*** Opening of Data records ***

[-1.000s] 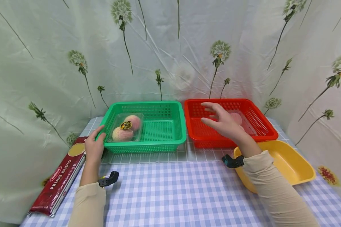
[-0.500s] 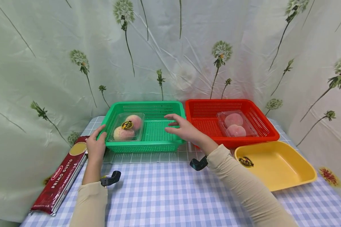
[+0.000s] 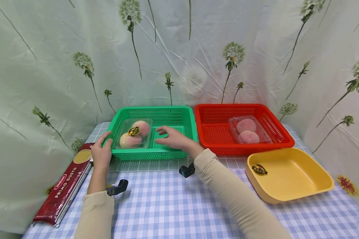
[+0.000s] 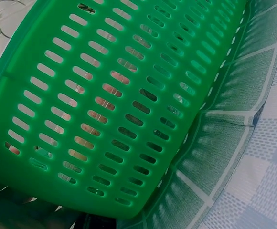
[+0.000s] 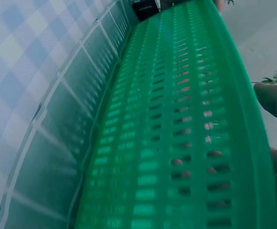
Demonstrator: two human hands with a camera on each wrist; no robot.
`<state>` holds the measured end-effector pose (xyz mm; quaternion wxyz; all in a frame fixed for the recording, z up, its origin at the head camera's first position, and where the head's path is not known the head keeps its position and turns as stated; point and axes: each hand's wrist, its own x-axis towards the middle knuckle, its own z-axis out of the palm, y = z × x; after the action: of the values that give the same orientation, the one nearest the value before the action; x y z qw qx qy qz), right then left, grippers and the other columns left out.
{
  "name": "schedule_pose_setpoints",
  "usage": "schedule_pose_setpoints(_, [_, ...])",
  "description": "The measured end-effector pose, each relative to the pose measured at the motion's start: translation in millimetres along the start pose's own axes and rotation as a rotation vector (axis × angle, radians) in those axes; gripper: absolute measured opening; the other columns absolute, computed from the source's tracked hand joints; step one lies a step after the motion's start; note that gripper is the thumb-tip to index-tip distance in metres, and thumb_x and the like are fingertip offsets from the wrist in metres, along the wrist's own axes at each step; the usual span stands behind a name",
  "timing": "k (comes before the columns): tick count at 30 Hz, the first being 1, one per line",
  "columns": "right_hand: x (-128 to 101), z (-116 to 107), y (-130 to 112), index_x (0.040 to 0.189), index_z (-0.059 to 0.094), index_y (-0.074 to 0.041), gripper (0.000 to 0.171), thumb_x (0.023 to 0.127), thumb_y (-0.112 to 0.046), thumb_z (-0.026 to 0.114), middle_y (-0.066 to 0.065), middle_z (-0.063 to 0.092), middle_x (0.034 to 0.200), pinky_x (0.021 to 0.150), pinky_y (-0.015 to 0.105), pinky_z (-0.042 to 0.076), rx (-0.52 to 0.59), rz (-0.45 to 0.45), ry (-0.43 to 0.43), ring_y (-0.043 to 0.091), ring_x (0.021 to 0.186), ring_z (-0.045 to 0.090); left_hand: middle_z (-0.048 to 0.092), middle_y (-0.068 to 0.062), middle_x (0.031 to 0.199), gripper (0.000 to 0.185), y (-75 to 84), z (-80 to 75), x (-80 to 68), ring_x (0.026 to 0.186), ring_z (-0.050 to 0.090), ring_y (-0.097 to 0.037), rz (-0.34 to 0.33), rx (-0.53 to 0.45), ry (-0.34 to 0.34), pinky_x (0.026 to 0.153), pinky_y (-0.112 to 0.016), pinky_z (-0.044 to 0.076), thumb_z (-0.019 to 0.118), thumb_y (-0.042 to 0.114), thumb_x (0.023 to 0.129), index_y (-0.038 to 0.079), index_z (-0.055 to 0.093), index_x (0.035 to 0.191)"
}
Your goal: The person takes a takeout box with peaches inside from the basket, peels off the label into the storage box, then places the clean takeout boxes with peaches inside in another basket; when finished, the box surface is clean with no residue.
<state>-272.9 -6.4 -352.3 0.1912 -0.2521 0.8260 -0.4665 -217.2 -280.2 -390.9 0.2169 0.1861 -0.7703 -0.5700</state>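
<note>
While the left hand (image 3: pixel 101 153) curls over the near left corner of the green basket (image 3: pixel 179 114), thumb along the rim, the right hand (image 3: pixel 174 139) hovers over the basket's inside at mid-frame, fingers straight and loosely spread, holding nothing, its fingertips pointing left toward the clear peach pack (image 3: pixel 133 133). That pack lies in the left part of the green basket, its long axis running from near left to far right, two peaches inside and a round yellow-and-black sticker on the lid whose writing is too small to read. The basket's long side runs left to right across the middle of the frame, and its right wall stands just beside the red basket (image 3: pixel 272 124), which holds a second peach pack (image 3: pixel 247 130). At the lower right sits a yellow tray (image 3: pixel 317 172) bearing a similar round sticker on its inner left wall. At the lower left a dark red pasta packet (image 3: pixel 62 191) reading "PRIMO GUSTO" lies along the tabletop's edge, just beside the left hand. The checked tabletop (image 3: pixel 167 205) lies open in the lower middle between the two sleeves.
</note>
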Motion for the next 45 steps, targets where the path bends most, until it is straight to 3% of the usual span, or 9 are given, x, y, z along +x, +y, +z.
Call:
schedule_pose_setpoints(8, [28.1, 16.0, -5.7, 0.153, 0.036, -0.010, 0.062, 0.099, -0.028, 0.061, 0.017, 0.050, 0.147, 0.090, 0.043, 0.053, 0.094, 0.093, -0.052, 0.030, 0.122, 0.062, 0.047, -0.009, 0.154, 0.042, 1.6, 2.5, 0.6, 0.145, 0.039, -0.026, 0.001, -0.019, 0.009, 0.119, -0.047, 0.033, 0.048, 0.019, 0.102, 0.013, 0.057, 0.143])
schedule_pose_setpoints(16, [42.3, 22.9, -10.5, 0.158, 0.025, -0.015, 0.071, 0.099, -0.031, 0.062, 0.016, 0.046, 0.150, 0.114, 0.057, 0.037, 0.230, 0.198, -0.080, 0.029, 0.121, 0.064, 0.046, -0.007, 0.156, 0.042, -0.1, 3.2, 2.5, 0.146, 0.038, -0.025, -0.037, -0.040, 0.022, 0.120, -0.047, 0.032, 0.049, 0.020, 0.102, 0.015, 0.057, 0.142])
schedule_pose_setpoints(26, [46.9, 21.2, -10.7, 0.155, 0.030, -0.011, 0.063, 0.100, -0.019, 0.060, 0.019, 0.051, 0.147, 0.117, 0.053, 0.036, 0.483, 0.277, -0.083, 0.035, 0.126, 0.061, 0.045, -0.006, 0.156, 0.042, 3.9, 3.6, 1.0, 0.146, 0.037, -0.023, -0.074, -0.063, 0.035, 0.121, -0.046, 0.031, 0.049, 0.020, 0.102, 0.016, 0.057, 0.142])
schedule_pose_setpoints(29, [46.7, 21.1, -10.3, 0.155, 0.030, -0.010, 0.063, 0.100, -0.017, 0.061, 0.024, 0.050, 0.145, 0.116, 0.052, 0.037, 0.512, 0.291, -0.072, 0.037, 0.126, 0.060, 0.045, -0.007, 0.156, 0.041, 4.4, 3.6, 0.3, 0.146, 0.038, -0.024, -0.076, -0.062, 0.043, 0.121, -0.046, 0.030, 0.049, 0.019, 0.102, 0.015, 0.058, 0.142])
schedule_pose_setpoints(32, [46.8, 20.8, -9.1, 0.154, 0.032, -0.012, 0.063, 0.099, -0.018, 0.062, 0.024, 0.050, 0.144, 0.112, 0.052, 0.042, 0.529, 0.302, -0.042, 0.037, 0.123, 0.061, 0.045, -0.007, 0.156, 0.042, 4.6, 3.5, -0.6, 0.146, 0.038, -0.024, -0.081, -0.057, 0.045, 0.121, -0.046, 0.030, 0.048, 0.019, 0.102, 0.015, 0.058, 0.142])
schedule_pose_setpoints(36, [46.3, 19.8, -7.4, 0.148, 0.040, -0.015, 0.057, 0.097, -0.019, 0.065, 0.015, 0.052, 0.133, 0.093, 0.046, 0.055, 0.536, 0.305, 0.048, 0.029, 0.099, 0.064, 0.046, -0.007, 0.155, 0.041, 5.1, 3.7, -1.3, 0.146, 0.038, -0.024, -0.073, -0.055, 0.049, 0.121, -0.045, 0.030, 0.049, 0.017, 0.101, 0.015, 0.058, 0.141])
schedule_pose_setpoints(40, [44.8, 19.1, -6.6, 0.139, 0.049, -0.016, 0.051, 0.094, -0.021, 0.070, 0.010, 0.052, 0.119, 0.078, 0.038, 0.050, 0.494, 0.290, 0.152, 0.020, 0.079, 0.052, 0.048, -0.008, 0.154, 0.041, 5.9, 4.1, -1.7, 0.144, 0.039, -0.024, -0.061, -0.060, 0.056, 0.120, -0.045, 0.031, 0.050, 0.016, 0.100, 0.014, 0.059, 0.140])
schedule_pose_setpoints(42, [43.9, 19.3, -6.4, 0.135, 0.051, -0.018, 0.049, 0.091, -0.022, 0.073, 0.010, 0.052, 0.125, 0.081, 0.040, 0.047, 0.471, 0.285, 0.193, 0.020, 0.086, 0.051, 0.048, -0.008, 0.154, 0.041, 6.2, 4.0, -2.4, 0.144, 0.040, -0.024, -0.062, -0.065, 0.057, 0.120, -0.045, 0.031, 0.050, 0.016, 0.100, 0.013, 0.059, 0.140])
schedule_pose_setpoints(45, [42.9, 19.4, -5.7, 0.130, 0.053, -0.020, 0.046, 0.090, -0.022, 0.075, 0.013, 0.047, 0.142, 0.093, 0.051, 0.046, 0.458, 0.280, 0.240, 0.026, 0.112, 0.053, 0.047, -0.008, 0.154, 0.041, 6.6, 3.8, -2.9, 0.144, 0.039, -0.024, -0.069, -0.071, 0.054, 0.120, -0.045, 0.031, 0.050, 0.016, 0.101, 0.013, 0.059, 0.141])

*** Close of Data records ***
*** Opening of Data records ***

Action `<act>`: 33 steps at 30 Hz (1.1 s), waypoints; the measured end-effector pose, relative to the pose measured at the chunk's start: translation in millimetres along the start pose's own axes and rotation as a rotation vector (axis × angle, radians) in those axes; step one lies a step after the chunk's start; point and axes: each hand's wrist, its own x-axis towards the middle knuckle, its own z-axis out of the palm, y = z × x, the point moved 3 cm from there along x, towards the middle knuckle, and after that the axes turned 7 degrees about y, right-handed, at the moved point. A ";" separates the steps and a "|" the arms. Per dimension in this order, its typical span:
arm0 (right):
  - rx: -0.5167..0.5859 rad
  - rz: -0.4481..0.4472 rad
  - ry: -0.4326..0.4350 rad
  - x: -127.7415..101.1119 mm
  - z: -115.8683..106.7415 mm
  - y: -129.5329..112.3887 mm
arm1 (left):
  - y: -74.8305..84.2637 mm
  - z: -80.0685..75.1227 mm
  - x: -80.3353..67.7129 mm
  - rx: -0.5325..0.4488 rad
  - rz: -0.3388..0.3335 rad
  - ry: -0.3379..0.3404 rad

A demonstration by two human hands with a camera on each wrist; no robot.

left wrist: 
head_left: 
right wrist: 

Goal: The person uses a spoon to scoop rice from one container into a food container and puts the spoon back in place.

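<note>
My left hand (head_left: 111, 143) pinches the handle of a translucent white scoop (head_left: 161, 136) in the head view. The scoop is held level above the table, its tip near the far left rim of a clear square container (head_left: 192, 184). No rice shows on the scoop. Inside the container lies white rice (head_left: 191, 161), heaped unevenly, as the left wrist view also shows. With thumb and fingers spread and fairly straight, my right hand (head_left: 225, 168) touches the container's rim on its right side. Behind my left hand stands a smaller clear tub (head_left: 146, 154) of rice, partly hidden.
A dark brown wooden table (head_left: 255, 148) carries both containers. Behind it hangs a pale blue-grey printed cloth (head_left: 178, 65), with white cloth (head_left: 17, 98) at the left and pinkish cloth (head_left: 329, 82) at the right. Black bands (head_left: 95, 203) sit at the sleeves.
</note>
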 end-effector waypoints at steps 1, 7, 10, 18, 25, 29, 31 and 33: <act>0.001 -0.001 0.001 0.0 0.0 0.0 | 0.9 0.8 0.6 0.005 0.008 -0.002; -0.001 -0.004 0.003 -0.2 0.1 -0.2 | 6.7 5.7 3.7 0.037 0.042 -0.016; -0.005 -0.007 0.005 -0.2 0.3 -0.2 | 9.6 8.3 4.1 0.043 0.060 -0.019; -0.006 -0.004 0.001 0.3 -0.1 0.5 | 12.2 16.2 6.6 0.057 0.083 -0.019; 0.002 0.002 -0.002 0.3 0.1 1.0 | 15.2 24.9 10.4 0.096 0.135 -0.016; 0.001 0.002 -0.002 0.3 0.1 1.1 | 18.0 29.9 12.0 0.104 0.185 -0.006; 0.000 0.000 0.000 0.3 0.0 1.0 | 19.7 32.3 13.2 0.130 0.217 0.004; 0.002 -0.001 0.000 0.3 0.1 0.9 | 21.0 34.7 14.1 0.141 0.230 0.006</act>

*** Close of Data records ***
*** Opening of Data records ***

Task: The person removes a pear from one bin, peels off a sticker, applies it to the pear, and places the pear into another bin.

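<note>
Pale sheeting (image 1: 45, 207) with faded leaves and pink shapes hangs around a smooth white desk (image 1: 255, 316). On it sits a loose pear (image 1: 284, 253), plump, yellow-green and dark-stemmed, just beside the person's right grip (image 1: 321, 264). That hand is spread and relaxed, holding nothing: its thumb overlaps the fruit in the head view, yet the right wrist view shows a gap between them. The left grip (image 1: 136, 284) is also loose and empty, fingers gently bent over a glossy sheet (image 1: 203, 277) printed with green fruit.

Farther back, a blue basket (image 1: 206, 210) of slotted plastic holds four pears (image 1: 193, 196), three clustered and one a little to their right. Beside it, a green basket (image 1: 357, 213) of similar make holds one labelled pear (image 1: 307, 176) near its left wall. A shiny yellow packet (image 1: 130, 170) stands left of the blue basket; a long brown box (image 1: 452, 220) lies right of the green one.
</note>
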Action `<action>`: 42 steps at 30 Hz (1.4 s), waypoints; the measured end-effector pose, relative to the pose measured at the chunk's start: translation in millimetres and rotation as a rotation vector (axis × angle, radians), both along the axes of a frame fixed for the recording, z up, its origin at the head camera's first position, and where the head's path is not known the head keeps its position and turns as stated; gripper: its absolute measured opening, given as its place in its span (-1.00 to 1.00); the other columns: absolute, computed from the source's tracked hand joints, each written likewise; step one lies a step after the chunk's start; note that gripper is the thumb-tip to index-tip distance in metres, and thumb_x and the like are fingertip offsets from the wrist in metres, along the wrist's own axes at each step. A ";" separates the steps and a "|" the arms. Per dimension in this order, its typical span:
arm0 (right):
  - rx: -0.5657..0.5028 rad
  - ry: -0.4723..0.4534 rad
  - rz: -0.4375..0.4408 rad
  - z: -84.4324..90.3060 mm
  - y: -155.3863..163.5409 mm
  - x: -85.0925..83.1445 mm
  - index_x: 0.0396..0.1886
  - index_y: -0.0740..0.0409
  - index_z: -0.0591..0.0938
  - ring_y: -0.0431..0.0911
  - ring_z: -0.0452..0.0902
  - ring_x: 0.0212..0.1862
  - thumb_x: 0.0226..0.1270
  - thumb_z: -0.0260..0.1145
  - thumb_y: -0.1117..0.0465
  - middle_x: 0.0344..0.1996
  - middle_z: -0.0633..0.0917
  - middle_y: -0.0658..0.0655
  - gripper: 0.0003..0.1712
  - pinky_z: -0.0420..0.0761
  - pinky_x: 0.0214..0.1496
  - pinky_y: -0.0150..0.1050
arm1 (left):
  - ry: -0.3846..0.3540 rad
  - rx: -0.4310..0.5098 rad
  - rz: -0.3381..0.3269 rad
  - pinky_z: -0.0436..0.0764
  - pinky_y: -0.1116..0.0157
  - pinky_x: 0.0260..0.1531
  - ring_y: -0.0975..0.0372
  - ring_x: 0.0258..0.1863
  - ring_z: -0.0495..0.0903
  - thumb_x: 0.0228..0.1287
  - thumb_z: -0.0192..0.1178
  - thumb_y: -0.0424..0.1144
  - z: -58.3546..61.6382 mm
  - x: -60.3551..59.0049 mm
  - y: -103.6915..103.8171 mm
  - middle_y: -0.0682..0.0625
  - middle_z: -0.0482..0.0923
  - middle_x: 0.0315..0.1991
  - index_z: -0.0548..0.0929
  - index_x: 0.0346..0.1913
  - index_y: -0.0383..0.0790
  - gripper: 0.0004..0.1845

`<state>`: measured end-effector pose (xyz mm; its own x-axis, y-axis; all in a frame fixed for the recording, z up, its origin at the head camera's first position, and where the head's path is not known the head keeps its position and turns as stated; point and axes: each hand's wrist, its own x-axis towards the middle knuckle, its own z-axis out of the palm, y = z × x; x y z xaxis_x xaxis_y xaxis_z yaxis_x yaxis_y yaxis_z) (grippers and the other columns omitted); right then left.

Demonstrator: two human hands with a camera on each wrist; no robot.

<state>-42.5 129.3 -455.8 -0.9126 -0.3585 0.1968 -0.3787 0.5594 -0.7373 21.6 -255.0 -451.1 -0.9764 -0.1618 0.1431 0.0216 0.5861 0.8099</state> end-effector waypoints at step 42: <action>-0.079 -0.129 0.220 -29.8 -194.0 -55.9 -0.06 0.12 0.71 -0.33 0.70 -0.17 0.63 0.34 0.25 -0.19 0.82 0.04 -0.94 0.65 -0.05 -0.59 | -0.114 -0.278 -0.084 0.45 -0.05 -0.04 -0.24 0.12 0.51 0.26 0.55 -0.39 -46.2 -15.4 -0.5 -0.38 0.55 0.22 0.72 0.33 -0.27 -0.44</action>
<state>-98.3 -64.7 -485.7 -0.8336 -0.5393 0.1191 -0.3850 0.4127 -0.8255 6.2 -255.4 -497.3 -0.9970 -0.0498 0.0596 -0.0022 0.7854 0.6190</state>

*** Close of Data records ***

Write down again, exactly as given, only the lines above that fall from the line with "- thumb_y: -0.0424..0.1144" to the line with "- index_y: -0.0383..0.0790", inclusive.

== Task answer ==
  - thumb_y: -0.0424..0.1144
  - z: -58.3546..61.6382 mm
  - x: -60.3551..59.0049 mm
  - y: -103.6915..103.8171 mm
  - middle_y: -0.0682..0.0625
  - middle_z: -0.0482..0.0923
  - middle_x: 0.0315..0.1991
  - index_z: -0.0548..0.0929
  - index_x: 0.0346..0.1913
  - index_y: -0.0383..0.0790

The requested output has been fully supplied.